*Prompt*. Give again, word for word, the lines below that run from the line with "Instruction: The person" through the line with "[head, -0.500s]". Drop the pictures.

[Collection entries]
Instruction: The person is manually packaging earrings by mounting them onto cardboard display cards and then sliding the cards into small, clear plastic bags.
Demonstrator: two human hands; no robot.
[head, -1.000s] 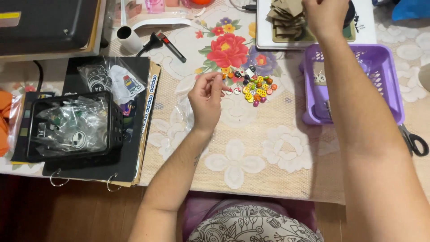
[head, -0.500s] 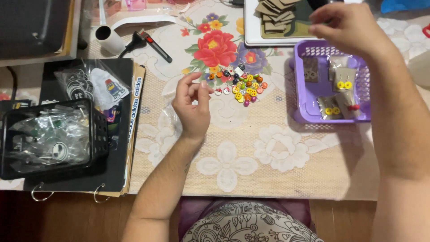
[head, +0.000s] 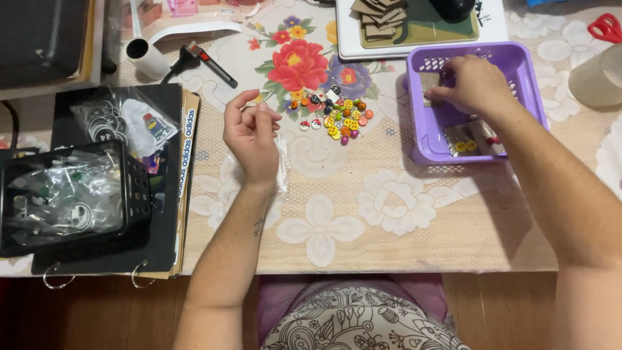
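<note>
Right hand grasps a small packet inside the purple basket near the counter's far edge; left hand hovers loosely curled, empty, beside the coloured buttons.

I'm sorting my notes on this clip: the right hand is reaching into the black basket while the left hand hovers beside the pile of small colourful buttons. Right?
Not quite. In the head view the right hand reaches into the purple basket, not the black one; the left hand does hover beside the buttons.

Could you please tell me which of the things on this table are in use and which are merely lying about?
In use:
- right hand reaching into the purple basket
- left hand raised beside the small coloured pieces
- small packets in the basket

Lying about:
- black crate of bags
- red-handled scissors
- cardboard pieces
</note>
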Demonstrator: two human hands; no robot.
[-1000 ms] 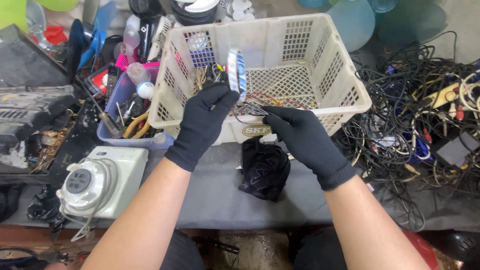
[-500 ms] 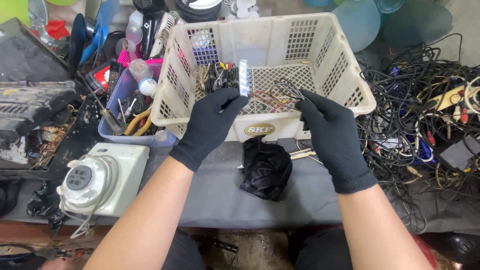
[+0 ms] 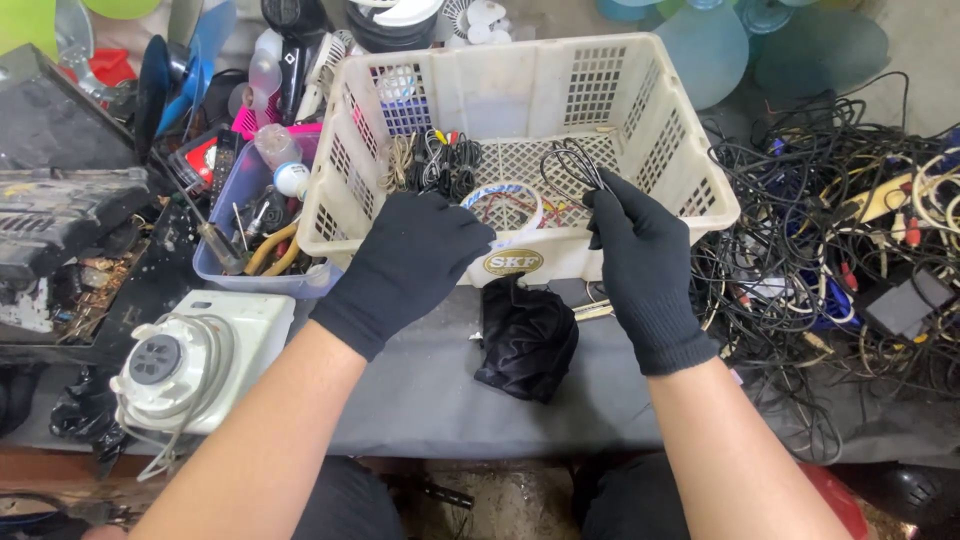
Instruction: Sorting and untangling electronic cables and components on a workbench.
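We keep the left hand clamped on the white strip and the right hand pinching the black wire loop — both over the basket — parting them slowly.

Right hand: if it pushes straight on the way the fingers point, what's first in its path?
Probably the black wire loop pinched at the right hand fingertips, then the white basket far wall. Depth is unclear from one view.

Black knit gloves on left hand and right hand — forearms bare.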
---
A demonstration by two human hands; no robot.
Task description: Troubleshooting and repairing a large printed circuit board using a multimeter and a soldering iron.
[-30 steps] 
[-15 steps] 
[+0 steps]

*Result for this task*.
Instruction: The person is manually packaging earrings by mounting them onto cardboard display cards and then sliding the cards into small, clear plastic bags.
Demonstrator: two human hands; no robot.
[head, -1.000s] 
[head, -0.500s] 

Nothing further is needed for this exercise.